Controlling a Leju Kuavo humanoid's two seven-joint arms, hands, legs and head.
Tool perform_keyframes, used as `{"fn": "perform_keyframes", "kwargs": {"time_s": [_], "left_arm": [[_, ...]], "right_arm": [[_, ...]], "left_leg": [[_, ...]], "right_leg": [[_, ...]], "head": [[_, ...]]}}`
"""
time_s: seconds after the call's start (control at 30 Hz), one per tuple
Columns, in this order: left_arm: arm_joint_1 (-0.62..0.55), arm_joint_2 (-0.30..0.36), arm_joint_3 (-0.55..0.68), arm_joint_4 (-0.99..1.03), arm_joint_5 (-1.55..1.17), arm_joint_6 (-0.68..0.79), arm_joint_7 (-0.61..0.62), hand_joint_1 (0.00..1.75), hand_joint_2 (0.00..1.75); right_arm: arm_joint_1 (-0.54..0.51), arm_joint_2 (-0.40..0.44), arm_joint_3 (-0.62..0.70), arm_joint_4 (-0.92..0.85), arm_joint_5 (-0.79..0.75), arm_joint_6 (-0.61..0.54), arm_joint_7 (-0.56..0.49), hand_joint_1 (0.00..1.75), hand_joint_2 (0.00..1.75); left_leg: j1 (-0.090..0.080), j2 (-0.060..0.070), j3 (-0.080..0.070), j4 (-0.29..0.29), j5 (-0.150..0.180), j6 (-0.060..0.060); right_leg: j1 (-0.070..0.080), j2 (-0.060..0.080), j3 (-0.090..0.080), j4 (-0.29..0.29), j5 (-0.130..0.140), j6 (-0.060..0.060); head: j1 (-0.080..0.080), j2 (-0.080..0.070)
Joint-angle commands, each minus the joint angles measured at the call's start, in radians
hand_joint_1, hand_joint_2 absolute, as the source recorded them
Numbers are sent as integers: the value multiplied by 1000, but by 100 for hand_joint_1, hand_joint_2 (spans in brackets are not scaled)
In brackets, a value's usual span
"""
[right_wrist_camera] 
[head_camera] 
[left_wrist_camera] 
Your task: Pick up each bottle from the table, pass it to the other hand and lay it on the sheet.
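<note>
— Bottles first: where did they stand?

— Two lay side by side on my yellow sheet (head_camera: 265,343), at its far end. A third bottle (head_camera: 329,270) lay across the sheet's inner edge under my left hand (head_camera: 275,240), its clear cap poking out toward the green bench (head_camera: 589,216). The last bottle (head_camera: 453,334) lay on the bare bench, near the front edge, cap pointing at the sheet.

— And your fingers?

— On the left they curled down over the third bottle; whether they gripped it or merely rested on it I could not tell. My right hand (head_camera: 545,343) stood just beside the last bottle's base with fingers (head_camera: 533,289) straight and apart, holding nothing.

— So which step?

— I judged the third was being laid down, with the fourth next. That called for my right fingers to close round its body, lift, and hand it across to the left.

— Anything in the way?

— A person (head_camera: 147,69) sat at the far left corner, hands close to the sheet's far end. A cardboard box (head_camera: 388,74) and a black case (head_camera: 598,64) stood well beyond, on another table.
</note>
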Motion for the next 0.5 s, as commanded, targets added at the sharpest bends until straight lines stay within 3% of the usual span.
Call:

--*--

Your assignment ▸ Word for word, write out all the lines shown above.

Output for this exercise ▸
Controlling a Leju Kuavo humanoid's two seven-joint arms, hands, legs and head.
Tool perform_keyframes, used as `{"fn": "perform_keyframes", "kwargs": {"time_s": [_], "left_arm": [[_, ...]], "right_arm": [[_, ...]], "left_leg": [[_, ...]], "right_leg": [[_, ...]], "head": [[_, ...]]}}`
"""
time_s: seconds after the call's start (control at 30 Hz), one per tuple
Columns, in this order: left_arm: arm_joint_1 (-0.62..0.55), arm_joint_2 (-0.30..0.36), arm_joint_3 (-0.55..0.68), arm_joint_4 (-0.99..1.03), arm_joint_5 (-1.55..1.17), arm_joint_6 (-0.68..0.79), arm_joint_7 (-0.61..0.62), hand_joint_1 (0.00..1.75), hand_joint_2 (0.00..1.75); right_arm: arm_joint_1 (-0.54..0.51), arm_joint_2 (-0.40..0.44), arm_joint_3 (-0.62..0.70), arm_joint_4 (-0.92..0.85), arm_joint_5 (-0.79..0.75), arm_joint_6 (-0.61..0.54), arm_joint_7 (-0.56..0.49), hand_joint_1 (0.00..1.75), hand_joint_2 (0.00..1.75); left_leg: j1 (-0.090..0.080), j2 (-0.060..0.070), j3 (-0.080..0.070), j4 (-0.29..0.29), j5 (-0.150..0.180), j6 (-0.060..0.060); right_leg: j1 (-0.070..0.080), j2 (-0.060..0.080), j3 (-0.090..0.080), j4 (-0.29..0.29), j5 (-0.130..0.140), j6 (-0.060..0.060); head: j1 (-0.080..0.080), j2 (-0.080..0.070)
Joint-angle commands, each minus the joint angles measured at the call's start, in radians
hand_joint_1, hand_joint_2 absolute, as the source recorded them
Numbers are sent as integers: the value multiplied by 1000, but by 100 for hand_joint_1, hand_joint_2 (spans in brackets are not scaled)
In brackets, a value's usual span
"""
[right_wrist_camera] 
[head_camera] 
[left_wrist_camera] 
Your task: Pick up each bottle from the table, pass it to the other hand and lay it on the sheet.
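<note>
— Bottles first: where did they stand?

— Two lay side by side on my yellow sheet (head_camera: 265,343), at its far end. A third bottle (head_camera: 329,270) lay across the sheet's inner edge under my left hand (head_camera: 275,240), its clear cap poking out toward the green bench (head_camera: 589,216). The last bottle (head_camera: 453,334) lay on the bare bench, near the front edge, cap pointing at the sheet.

— And your fingers?

— On the left they curled down over the third bottle; whether they gripped it or merely rested on it I could not tell. My right hand (head_camera: 545,343) stood just beside the last bottle's base with fingers (head_camera: 533,289) straight and apart, holding nothing.

— So which step?

— I judged the third was being laid down, with the fourth next. That called for my right fingers to close round its body, lift, and hand it across to the left.

— Anything in the way?

— A person (head_camera: 147,69) sat at the far left corner, hands close to the sheet's far end. A cardboard box (head_camera: 388,74) and a black case (head_camera: 598,64) stood well beyond, on another table.
</note>
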Motion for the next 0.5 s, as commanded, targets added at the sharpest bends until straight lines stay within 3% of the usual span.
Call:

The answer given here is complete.